Eyeota Overview

Article In Progress - Content May Change...

Overview

The Audience Selection solution loads and processes daily segmentation files, received from a vendor, into a DataSource that is then used to:

Create and schedule regular audience data extracts as part of the Audience Extract Solution
Allow datasource segmentation to be accessed by DataHub customers via a DataHub Package

Audience Extract Solution

The Audience Extract Solution supports the creation and extraction of "audiences". An Audience is a set of selection rules, generated from vendor supplied segment data.
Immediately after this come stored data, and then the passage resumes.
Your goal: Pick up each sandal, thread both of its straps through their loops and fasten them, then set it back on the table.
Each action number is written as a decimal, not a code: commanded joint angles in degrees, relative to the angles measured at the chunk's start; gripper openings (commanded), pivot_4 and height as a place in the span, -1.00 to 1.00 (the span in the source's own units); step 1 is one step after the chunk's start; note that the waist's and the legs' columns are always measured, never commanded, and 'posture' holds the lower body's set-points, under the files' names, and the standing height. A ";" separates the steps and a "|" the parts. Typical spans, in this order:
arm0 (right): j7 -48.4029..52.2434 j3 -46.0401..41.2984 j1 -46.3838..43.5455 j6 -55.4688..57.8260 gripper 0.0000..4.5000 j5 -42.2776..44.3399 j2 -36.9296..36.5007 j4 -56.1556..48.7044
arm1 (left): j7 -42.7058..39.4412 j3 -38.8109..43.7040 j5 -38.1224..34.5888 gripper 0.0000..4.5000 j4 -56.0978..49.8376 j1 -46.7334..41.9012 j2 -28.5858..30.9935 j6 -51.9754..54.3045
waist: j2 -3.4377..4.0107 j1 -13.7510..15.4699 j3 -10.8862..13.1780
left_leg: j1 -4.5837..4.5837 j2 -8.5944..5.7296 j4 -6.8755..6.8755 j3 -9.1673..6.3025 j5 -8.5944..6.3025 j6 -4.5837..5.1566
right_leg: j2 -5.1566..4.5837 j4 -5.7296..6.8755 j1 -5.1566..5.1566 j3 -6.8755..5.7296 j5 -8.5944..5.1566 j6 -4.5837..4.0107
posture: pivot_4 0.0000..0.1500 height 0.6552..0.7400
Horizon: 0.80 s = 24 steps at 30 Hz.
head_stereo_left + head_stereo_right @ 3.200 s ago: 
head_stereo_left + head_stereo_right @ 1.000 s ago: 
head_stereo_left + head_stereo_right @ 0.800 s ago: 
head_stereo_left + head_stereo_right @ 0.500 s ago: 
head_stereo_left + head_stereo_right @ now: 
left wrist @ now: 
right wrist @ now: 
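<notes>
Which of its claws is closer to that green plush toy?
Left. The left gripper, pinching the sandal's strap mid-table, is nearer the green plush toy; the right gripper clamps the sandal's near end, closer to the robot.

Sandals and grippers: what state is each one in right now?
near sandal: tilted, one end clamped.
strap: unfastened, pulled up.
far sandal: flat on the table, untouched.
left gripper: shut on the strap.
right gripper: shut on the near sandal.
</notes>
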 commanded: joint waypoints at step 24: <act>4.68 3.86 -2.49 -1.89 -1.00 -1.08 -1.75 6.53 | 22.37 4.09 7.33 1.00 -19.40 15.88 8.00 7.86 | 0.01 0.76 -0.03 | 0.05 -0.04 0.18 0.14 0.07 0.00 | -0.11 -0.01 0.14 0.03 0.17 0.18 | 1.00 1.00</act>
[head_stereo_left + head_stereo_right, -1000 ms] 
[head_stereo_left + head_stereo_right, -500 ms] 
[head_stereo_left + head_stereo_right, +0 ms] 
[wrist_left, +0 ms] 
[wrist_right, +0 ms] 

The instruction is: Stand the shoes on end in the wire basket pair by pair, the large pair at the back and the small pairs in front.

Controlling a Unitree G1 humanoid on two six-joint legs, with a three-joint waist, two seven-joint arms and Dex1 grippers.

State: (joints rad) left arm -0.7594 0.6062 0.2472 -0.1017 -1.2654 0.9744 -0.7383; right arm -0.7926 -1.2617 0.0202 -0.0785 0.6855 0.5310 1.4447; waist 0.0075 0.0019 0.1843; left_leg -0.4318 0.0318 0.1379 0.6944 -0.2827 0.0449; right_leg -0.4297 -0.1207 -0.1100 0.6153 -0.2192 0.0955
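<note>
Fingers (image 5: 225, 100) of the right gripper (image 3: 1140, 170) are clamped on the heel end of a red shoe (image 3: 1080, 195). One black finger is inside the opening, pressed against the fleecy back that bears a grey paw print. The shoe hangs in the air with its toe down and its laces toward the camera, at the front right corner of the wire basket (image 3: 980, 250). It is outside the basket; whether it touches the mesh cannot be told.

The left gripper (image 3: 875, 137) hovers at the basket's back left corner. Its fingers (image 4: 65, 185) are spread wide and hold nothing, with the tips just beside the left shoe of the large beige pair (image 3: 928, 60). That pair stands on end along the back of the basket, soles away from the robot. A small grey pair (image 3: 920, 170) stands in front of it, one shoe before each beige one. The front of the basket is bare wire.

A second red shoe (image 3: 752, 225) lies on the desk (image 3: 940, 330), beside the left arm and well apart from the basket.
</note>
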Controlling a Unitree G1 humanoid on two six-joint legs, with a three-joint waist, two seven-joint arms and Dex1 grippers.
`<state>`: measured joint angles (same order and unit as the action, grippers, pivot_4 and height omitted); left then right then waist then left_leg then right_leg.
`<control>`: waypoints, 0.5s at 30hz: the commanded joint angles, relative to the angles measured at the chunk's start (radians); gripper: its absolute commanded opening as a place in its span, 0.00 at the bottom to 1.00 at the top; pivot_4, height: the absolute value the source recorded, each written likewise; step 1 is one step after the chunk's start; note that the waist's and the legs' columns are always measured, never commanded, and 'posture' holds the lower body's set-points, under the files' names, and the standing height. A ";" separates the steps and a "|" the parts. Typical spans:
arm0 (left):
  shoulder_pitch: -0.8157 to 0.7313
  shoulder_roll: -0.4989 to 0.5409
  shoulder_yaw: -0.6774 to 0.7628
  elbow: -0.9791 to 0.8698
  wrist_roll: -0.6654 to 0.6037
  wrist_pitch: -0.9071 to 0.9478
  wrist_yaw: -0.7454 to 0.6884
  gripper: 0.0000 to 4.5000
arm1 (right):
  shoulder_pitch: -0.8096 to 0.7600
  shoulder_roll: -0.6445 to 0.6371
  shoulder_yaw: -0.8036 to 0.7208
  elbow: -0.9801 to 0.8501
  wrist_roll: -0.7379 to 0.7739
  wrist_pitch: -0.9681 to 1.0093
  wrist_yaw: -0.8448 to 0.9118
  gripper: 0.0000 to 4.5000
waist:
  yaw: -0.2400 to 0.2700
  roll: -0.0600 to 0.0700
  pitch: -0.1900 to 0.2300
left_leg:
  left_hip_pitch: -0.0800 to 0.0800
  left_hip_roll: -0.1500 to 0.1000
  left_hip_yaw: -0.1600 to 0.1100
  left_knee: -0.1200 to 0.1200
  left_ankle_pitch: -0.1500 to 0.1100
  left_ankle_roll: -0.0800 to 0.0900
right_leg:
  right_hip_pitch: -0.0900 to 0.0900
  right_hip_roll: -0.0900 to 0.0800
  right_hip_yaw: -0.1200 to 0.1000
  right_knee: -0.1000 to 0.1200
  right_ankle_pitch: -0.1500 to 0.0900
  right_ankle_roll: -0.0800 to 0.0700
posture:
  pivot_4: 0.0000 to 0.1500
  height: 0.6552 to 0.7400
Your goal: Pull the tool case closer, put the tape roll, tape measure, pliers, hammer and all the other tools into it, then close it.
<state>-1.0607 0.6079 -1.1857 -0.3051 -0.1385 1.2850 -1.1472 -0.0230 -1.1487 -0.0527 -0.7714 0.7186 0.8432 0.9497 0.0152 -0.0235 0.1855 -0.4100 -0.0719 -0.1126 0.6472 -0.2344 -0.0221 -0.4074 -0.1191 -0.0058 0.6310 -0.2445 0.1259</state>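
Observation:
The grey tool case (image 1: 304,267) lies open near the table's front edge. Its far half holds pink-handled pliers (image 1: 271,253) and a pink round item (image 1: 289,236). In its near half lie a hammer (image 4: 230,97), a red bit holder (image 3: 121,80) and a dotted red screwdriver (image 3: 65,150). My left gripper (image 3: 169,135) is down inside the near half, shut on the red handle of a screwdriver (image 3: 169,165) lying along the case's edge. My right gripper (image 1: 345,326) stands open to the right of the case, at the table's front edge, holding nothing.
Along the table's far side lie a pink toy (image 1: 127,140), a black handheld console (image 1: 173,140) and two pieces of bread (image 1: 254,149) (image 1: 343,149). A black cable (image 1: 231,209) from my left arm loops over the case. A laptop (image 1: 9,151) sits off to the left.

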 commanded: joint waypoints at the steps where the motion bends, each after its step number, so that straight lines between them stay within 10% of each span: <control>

These segment data are accessed via the campaign selection interface, either in DataJet Desktop, or in the Audiences Web App.

Load Projects & Scripts

The system requires 2 main load projects, referred to here as dsource1-incremental and dsource1-audience.

dsource1-incremental: the project that processes todays data and contains data used to create daily audience extracts.
dsource1-audience: the project that contains the data used to create new audiences. This is the data sitting underneath the Audience Builder Solution and DataHub Package and contains data for a multi-day period.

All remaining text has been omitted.